Ireland has brought in an Englishman to sort out its banking mess.
His name is Matthew Elderfield, the former financial regulator for Bermuda. He has cleaned up a lot of financial messes and plans to do the same in the Emerald Isle.
Elderfield, already a hot contender to head up the UK's Financial Services Authority (FSA), is extremely firm on getting things done right.
On Wednesday, Elderfield was introduced to the House Committee on Economic and Regulatory Affairs.
Some immediately liked him. Others weren't so sure.
In the past, the office of the Financial Regulator in Ireland was a support system to the banks, and its main purpose was to promote growth and expansion.
But this financial regulator will do the opposite. He will clean up a huge mess and provide realistic measures for the Irish banks.
There is already fear amongst businessmen and politicians that Elderfield will be ruthless.
Although only present in Ireland three months, Elderfield has already made two impacting decisions that have been met with mixed reactions.
His first move was to insist the banks hold eight percent capital on their balance sheets, to recoup losses from loans, mainly mortgages.
Elderfield is preparing the banks to cope with severe losses from loans in the future.
He admitted on Wednesday this decision wasn't "hugely popular" among certain banks.
Some banks expressed their worry about meeting such a high figure by the year-end.

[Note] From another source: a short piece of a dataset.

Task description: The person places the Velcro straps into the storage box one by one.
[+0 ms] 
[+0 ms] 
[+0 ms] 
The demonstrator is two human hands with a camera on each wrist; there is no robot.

Elderfield got his way, and the Irish government backed him all the way. To date, Finance Minister Brian Lenihan is behind Elderfield's decisions 100 percent.

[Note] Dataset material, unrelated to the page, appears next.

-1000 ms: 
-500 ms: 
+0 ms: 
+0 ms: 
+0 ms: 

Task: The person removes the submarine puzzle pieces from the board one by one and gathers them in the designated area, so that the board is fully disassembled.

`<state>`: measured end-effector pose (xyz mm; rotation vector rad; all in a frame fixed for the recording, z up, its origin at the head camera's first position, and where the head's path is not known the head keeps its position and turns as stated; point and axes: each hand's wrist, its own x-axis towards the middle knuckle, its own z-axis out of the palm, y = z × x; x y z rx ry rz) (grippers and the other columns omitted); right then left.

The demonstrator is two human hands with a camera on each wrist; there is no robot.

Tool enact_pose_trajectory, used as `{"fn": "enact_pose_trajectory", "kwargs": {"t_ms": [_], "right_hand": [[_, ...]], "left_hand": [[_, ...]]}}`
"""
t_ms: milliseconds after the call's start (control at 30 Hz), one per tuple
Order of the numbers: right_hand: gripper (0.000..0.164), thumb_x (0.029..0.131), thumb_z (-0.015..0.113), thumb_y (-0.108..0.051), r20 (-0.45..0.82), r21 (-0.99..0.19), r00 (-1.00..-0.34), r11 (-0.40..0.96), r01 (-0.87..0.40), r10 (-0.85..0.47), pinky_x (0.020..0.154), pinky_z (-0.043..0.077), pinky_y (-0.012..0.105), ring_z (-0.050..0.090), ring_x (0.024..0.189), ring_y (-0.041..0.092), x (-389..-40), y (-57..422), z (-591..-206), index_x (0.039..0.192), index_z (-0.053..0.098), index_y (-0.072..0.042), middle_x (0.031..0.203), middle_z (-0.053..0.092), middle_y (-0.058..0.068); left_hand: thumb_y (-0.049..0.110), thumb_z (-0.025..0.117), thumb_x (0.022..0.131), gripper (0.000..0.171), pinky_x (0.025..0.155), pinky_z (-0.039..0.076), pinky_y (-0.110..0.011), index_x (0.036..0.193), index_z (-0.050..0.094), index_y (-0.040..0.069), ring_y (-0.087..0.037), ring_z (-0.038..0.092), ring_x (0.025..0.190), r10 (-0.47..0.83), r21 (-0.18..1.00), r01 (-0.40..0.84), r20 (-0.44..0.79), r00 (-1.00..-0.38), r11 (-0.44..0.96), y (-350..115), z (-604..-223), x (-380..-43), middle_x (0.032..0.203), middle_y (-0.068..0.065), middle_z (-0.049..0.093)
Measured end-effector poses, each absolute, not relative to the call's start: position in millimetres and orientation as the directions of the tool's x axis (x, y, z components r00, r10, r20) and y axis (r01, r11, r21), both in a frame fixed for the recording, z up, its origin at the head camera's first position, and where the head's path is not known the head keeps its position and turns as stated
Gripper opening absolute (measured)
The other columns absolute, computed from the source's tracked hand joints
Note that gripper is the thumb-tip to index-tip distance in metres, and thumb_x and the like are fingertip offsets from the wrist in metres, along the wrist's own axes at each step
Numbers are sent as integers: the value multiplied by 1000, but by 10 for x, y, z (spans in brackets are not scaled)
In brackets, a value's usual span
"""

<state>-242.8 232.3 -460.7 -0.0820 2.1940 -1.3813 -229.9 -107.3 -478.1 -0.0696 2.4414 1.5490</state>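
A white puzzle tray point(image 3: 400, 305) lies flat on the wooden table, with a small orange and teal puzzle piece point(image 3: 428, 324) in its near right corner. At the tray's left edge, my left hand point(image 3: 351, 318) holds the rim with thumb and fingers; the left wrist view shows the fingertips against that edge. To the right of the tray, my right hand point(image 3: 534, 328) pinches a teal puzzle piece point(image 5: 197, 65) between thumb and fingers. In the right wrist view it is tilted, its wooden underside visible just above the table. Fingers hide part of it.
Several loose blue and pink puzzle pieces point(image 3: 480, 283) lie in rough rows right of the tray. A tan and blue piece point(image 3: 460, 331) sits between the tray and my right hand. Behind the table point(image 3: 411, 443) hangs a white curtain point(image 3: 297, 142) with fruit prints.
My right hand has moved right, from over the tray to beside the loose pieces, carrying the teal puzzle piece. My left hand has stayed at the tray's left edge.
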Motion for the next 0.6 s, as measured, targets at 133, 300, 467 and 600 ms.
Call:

Moving on from the banks, Elderfield switched to the issues facing Quinn Insurance Limited, a hot mess in Ireland at the minute.
For the past two years Quinn Insurance and the previous financial regulator, Patrick Neary, were at each other’s throats over the company's financial standings. Nothing was resolved.
Elderfield was anxious to get moving on it and he took no prisoners.
He has been tough with Quinn Insurance and they're not happy.
He insisted that Quinn insurance, like all other insurance companies, must have assets worth 50 percent more than it's liabilities, no exception granted.
Elderfield told the government on Wednesday, "We don't do favors."
Some opponents say his rule insistence is too stringent.
What about all the jobs at stake at Quinn insurance, they asked.
His answer, there are 1.3 million policyholders who trust Quinn to provide them with the protection they paid for.
He is standing his ground but not alone.
He is assisted by the a former FSA staffer, Jonathan McMahon, who was also drafted in from the U.K.
They may not like the fact that an Englishman is governing their financial systems or they may despise his stringent rule following but one thing is for sure, Elderfield is about to shake Ireland back to reality and put some foundations in place for the future.